I have a confession to make, one that won't be popular on campus. On Monday night, I didn't watch the final presidential debate. Not one minute. It wasn't that I was in class or studying for a midterm, it was just that Game Seven of the National League Championship Series was on and it was better television.
While we're being honest, I didn't watch the Oct. 16 debate either. My beloved New York Yankees were playing a do?or?die game against the best pitcher in baseball and that's where my attention was.
Some might call me un?American for my choices, but I'd argue that I'm the one following America's national pastime instead of America's national traveling circus.
At a basic level, politics and sports have a lot in common. Both are overanalyzed by hundreds of journalists craving the same story. The difference is that, at the end of the day, sports are decided on the field of competition, while political debates are decided by even more analysis and biased judgment by partisan news agencies. If I wanted my competitions determined like that, I'd watch more figure skating.
Even the analysis itself in politics is behind the curve.

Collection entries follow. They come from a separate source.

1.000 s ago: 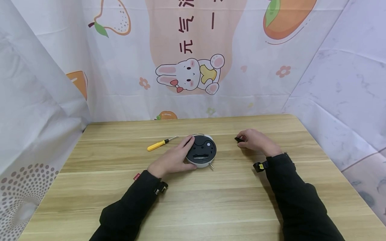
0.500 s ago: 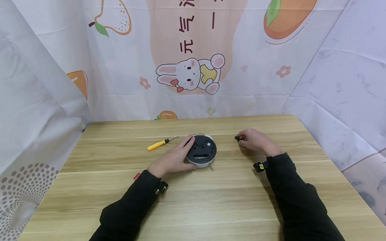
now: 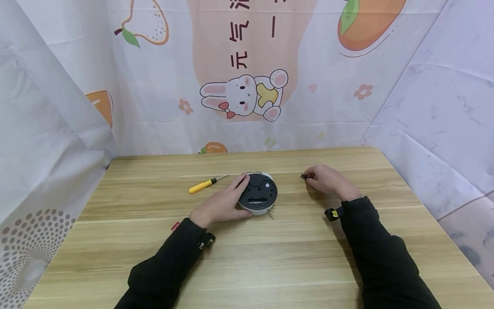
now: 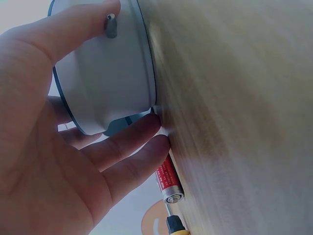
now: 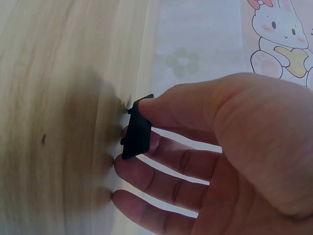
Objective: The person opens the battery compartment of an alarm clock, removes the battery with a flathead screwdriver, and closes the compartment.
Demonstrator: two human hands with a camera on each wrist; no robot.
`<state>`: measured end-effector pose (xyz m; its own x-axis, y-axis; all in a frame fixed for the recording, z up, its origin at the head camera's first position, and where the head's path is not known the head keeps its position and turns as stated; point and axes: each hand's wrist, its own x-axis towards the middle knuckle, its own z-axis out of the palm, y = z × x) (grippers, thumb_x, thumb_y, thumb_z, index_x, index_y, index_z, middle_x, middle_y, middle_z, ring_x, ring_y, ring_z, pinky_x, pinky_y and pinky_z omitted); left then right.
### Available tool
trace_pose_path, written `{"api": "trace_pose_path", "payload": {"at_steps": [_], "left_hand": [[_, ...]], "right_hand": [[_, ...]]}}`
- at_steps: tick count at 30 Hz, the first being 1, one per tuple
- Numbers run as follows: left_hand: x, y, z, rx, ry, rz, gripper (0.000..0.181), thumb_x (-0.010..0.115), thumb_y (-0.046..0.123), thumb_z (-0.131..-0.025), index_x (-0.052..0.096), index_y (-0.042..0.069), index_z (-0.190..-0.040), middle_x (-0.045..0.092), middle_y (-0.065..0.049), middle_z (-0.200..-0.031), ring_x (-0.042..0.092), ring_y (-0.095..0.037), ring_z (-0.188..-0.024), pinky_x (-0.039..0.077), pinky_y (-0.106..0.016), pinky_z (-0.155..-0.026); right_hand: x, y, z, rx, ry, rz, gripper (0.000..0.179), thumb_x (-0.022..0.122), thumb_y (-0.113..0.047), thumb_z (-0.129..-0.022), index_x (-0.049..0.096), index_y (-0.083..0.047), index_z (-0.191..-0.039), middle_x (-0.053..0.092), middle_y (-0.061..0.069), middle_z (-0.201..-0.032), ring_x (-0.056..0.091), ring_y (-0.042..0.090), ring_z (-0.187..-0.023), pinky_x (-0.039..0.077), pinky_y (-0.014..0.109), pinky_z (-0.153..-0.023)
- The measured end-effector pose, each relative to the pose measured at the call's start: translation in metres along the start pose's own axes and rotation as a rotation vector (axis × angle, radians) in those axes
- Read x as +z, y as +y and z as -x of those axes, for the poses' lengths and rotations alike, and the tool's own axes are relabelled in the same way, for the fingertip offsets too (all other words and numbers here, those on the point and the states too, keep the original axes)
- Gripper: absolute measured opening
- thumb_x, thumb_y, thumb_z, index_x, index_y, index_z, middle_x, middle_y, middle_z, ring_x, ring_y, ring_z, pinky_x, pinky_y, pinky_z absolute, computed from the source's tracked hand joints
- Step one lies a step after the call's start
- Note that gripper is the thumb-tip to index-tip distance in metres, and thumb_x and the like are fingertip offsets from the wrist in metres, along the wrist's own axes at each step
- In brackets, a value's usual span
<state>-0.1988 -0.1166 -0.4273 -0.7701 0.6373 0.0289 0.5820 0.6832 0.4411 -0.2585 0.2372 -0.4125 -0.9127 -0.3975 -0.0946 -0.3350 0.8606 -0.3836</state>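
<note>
A round alarm clock [image 3: 257,192] lies face down on the table, its black back up and its white side showing. The battery slot in that back is uncovered. My left hand [image 3: 221,201] grips the clock from the left, thumb and fingers around its rim; in the left wrist view a short metal foot [image 4: 111,27] sticks out by the thumb. Off to the right, my right hand [image 3: 328,182] pinches a small black battery cover [image 5: 138,129] between thumb and index finger, low over the table. The other fingertips touch or nearly touch the tabletop.
A yellow-handled screwdriver [image 3: 200,186] lies left of the clock. Behind the left fingers a red battery [image 4: 168,180] lies on the table, hidden from the head view. The wooden table [image 3: 270,266] ends at a printed cloth backdrop [image 3: 154,98].
The battery cover has tilted slightly in my right fingers and looks thinner from above. My left hand and the clock stay where they were.
</note>
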Motion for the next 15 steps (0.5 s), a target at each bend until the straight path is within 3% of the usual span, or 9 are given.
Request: {"api": "trace_pose_path", "payload": {"at_steps": [7,15], "left_hand": [[-0.0001,0.0006,0.0004,-0.008,0.001,0.001,0.105,0.078,0.046,-0.088,0.016,0.005,-0.162,0.01,-0.013,-0.169,0.034,-0.031,-0.146,0.038,-0.044,-0.112],[0.0,0.001,0.0003,-0.004,0.008,-0.001,0.105,0.079,0.045,-0.088,0.016,0.004,-0.162,0.011,-0.016,-0.168,0.035,-0.032,-0.146,0.039,-0.045,-0.111]], "right_hand": [[0.0015,0.0008,-0.0001,-0.001,0.009,0.003,0.029,0.059,-0.004,-0.1,0.066,0.007,-0.126,0.068,0.023,-0.114,0.065,0.035,-0.102,0.05,0.05,-0.085],[0.0017,0.0008,-0.0024,-0.05,0.071,0.023,0.023,0.06,0.0,-0.098,0.071,0.005,-0.118,0.071,0.022,-0.109,0.066,0.031,-0.093,0.051,0.046,-0.079]]}}
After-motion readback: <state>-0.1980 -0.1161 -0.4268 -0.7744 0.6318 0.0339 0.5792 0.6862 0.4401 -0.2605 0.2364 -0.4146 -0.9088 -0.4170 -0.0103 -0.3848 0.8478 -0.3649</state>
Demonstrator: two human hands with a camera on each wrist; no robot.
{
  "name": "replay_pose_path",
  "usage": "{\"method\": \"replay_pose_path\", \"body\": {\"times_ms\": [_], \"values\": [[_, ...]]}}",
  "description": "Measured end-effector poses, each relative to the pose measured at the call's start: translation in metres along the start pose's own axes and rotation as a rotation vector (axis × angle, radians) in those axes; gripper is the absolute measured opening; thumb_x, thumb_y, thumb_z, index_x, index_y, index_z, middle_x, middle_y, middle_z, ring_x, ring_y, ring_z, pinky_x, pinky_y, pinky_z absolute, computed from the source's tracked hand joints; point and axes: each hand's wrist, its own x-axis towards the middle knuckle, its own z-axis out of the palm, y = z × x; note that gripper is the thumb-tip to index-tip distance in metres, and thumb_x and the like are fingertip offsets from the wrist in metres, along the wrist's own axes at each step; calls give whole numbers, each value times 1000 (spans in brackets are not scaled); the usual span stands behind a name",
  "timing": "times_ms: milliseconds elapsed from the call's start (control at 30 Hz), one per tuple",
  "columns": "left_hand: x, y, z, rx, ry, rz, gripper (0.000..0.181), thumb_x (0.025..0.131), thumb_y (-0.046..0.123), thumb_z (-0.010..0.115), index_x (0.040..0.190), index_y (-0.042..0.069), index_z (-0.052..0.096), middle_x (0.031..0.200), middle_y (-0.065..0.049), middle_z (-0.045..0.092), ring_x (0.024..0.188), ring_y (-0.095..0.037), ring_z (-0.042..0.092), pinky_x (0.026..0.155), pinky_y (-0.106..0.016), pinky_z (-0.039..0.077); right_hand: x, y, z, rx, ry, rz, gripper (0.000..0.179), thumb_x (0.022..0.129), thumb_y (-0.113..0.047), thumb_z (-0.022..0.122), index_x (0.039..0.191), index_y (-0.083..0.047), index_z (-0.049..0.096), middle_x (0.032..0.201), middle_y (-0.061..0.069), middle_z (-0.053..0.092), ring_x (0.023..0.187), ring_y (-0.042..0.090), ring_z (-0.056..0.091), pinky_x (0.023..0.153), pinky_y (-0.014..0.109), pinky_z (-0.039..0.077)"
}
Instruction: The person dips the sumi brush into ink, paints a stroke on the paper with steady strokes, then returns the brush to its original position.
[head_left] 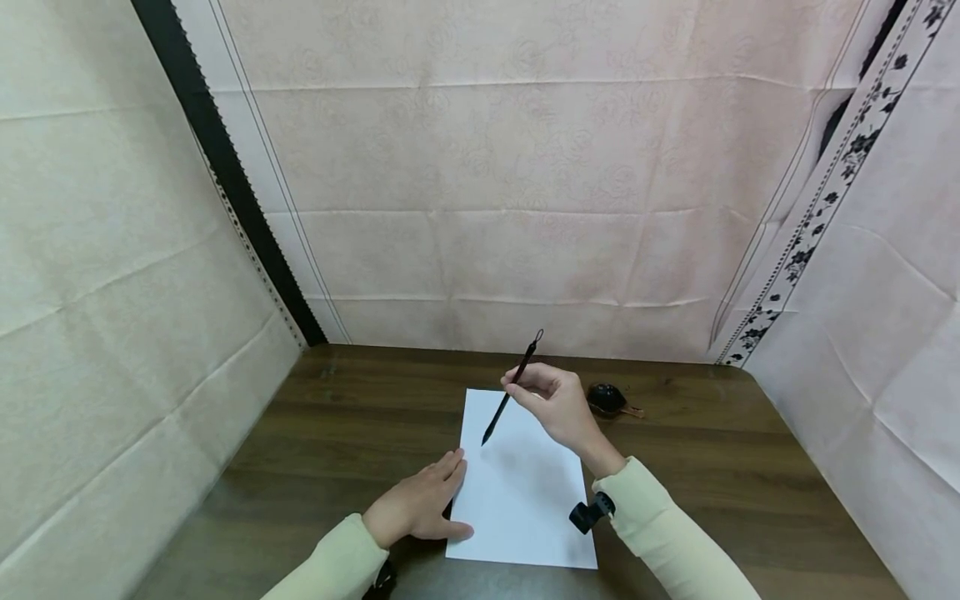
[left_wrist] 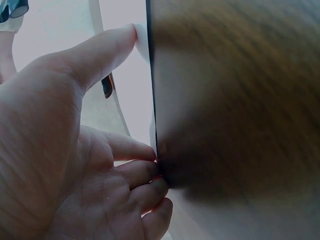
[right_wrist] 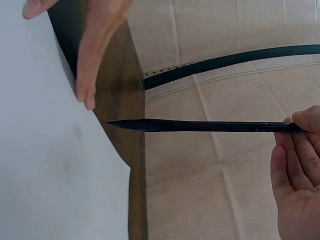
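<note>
A white sheet of paper [head_left: 517, 508] lies on the brown wooden table. My right hand [head_left: 551, 402] pinches a dark brush [head_left: 498, 421] by its upper shaft, above the top part of the sheet. The brush slants, its pointed dark tip [right_wrist: 125, 124] down toward the paper and its hanging loop up. In the right wrist view thumb and fingers grip the shaft at the right edge. My left hand [head_left: 426, 500] rests at the sheet's left edge, thumb and fingertips touching the paper, fingers loosely extended; the left wrist view shows the thumb [left_wrist: 117, 45] on it.
Just right of my right hand stands a small glossy black object [head_left: 606, 397] with a brown piece sticking out. Pale cloth walls [head_left: 480, 208] enclose the table [head_left: 337, 433] at the back and both sides. Black cameras are strapped to both wrists.
</note>
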Motion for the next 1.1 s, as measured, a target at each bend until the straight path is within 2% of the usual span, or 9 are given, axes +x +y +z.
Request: {"method": "replay_pose_path", "body": {"times_ms": [300,433,567,700,833,1100], "values": [[3,-1,3,14,1,-1,102,79,68,64,153,8,27,164,-8,17,151,-25,21,118,-46,32,-13,11,8,26,-7,57,17,89,-20,70,105,-16,71,104,2,74,99,16,71,88,22,56],[5,-3,4,15,-5,-10,104,78,70,63,154,9,26,164,-7,16,151,-24,21,117,-46,33,-17,5,12,40,-17,63,17,90,-12,68,106,-9,71,106,9,73,101,22,71,89,23,56],[6,-4,4,8,-6,-10,103,79,69,63,154,9,25,164,-7,15,151,-24,20,117,-46,32,-20,-1,14,18,-23,63,18,90,-10,67,107,-6,70,107,11,73,100,20,71,89,23,56],[6,-3,4,3,-7,-18,103,78,69,64,154,10,25,164,-5,15,151,-23,20,118,-46,32,-21,10,14,-14,-17,75,18,90,-18,68,107,-14,72,107,4,74,100,14,70,89,22,56],[6,-3,4,1,-9,-24,103,78,69,64,154,10,25,164,-5,15,151,-23,21,118,-46,32,-21,20,12,-18,-21,89,18,90,-24,69,107,-19,72,107,-1,74,100,13,70,89,23,56],[8,-3,5,10,-14,-25,104,78,69,63,154,10,24,165,-6,14,151,-24,20,118,-47,32,-24,-1,7,-24,-47,94,17,91,-13,67,107,-7,72,106,8,74,101,20,70,90,26,56]]}}
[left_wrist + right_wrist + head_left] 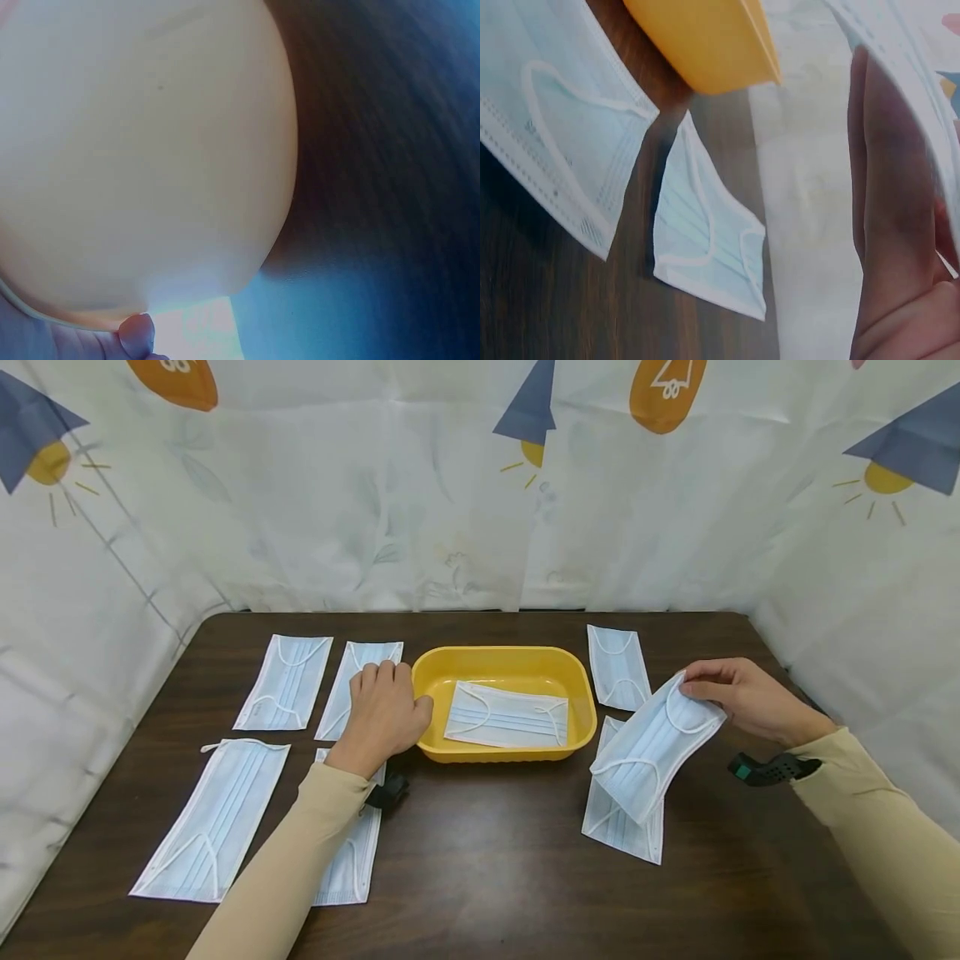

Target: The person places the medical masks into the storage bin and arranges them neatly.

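My right hand pinches a pale blue pleated face mask by its upper edge. It hangs tilted over another face mask lying on the table and partly hides it. In the right wrist view, the fingers lie along the held mask's back. My left hand grips the left rim of a yellow plastic basin, thumb at the rim; the basin's wall fills much of the left wrist view. Inside the basin lies one face mask, ear loops upward.
Several face masks lie left of the basin, including one at the back and one in front; my left arm partly covers others. A further mask lies right of the basin. Patterned white cloth hangs behind the dark wooden table.
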Tool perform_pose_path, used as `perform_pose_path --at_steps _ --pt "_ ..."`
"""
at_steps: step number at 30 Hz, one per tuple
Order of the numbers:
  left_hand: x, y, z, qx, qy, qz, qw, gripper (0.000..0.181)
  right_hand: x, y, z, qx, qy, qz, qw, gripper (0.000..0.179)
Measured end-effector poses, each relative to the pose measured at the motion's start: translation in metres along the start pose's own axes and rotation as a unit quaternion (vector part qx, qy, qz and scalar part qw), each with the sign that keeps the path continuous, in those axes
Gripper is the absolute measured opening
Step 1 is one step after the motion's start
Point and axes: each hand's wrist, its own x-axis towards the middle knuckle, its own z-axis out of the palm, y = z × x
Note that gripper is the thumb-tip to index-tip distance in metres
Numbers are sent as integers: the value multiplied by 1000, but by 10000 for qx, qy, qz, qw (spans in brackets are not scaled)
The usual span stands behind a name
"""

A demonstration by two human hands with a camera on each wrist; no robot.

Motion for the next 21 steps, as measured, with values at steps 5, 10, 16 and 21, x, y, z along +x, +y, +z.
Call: perform_pose_path --at_steps 5,10,16,21 --pt "0 1 0 23 7 3 10000 32 0 -1 4 636 67 -60 9979 20" --pt "1 1 0 9 -19 -8 10000 32 0 -3 10 1215 244 14 9923 24" --pt "0 1 0 47 -47 -44 10000 33 0 -3 18 1497 518 223 9871 21" --pt "1 0 0 59 -72 -56 9999 34 0 -3 24 1820 641 332 9806 19"
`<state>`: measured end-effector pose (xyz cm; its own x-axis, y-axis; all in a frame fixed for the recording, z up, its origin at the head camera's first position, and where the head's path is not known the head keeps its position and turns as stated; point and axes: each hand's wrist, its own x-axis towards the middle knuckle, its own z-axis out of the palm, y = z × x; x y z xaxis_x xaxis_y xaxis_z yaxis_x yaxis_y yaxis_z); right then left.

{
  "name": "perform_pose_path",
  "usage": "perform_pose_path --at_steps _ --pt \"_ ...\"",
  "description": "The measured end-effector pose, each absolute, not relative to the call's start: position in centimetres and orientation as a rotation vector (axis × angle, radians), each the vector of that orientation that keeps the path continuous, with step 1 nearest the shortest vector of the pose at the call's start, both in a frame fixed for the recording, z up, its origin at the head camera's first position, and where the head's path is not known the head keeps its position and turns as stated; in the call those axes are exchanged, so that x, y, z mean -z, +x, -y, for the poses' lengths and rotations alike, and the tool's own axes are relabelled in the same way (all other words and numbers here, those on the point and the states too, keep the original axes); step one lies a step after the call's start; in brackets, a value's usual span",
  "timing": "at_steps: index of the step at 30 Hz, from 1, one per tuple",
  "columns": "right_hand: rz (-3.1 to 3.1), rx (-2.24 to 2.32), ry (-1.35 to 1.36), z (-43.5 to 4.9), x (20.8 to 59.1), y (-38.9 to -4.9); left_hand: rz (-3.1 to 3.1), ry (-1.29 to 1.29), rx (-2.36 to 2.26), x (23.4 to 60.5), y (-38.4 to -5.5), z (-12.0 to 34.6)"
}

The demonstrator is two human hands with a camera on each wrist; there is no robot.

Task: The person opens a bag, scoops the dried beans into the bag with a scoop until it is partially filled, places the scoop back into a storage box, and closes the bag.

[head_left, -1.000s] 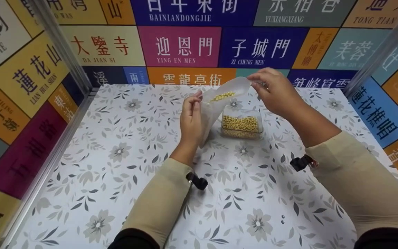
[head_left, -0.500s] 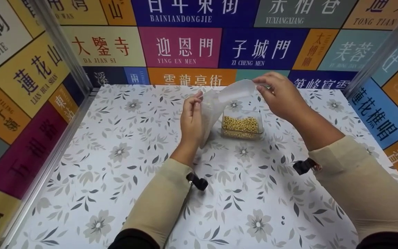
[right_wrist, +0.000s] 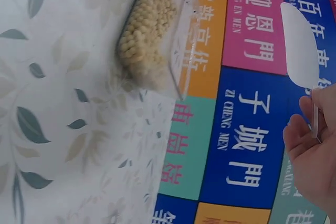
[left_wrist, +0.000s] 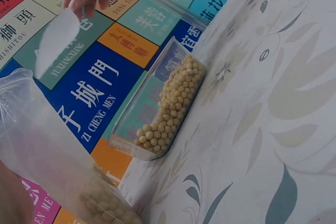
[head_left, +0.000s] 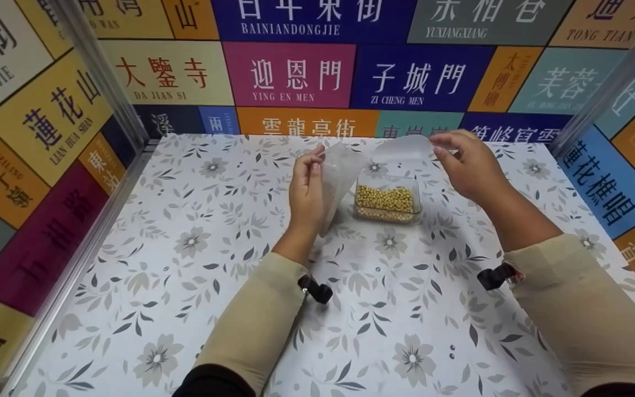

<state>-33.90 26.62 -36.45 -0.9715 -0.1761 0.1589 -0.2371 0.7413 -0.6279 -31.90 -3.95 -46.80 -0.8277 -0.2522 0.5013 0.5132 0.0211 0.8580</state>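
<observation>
**White scoop [head_left: 404,149] hung near a clear plastic bag [head_left: 345,171] of beans [left_wrist: 105,208]**

A person's hands were well apart, each occupied. The left hand [head_left: 305,193] was wrapped around the bag's side; the right hand [head_left: 469,165] pinched the scoop's thin handle between thumb and fingers. The scoop, smooth and round-ended, was in the air between the hands, toward the far edge of the flower-patterned desk [head_left: 229,325]. The bag was tilted and cloudy, with round beans low inside; whether it touched the desk could not be told. The left hand hid part of it from the head camera. Just beside the bag, a clear rectangular container [left_wrist: 126,129] stood on the desk, its yellow beans [head_left: 385,199] below the rim. Black devices [head_left: 315,289] sat at both beige cuffs [head_left: 287,270]. Behind rose a wall [head_left: 290,77] of coloured panels bearing Chinese characters.
</observation>
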Motion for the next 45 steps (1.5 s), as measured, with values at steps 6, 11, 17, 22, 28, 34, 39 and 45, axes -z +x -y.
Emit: perform_pose_path --at_steps 6,11,17,22,28,34,39,45 --pt "2.891 -1.067 0.256 -28.1 38.8 -34.7 1.765 -0.256 1.874 46.8 -31.8 3.9" --pt "2.912 -1.069 0.224 -28.9 40.6 -34.9 1.752 -0.255 1.889 46.8 -31.9 3.8" --pt "2.922 -1.098 0.269 -29.3 42.5 -34.7 1.757 -0.249 1.873 46.9 -31.9 3.9" --pt "2.951 -1.069 0.300 -29.2 43.7 -34.5 1.774 -0.250 1.848 46.9 -31.9 4.0" --pt "2.954 -1.023 0.350 -29.1 44.7 -34.4 1.783 -0.242 1.851 46.9 -31.9 4.0" --pt "2.961 -0.912 0.401 -28.4 44.8 -34.3 1.782 -0.226 1.846 46.9 -32.0 3.9" --pt "2.989 -0.811 0.446 -27.9 44.8 -34.2 1.786 -0.227 1.847 46.8 -31.9 4.0" --pt "2.990 -0.790 0.486 -27.5 45.2 -34.3 1.806 -0.209 1.840 46.7 -31.8 3.9"
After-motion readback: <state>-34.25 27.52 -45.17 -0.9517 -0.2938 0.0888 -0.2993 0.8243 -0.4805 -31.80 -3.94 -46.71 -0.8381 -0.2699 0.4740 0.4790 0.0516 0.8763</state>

People love to credit or blame every single event that has taken place over the past four years on President Barack Obama. But doing so would be the same as blaming David Carr for his lack of production with the Texans - when he was sacked a record 76 times in 2002 - or crediting replacement?level running backs like Ron Dayne for running successfully behind the stacked Denver Broncos offensive lines that existed five or six years ago. Nothing in team events like sports and politics is done in a vacuum, so let's stop acting like it is.
The fix here, clearly, is to integrate sports into politics. The Congressional Baseball Game has existed since 1909, with the Republican Party winning 41 games and the Democratic Party winning 37 games. But why don't we put some stakes on it? In election years, each presidential candidate picks a team. The candidate himself has to play the whole game. We'd televise the whole shebang, add two more events - let's say basketball and football - and declare that the winning candidate gets to choose whether to take each question first or second at the corresponding presidential debate.
Think about how much more we'd learn about our candidates in this kind of competition than we do in a debate. You can't lie your way through a sporting event, nor can you make moves that only feign strength. We'd mike them up and see how they are as a teammate and a leader. We'd get to see if they have the confidence to remain tough in a high?pressure situation, or if they crash under the stress. No buzzword is going to save you from an 85 mph fastball with two outs in the bottom of the ninth.
While we're at it, let's get sports inside the debate itself. Chess boxing is already a thing, so why not debate boxing. After every two questions, the candidates go at each other for two minutes in the ring. A panel of judges score each round, and we get a conclusive - well... as conclusive as boxing gets - winner at the end of the night. Having to bounce back and forth between boxing and debating will show us just how cool our candidates are under pressure. It'll also allow them to get their anger with each other out away from the debate pedestals, so that we will actually have time to get into the details of the issues at hand.
Maybe this whole plan is a little farfetched, but to be honest, if we implemented all of this, I know I'd tune into the elections. And the rest of the millions of people that gave Monday Night Football and the NLCS such impressive ratings on Monday night might just agree with me.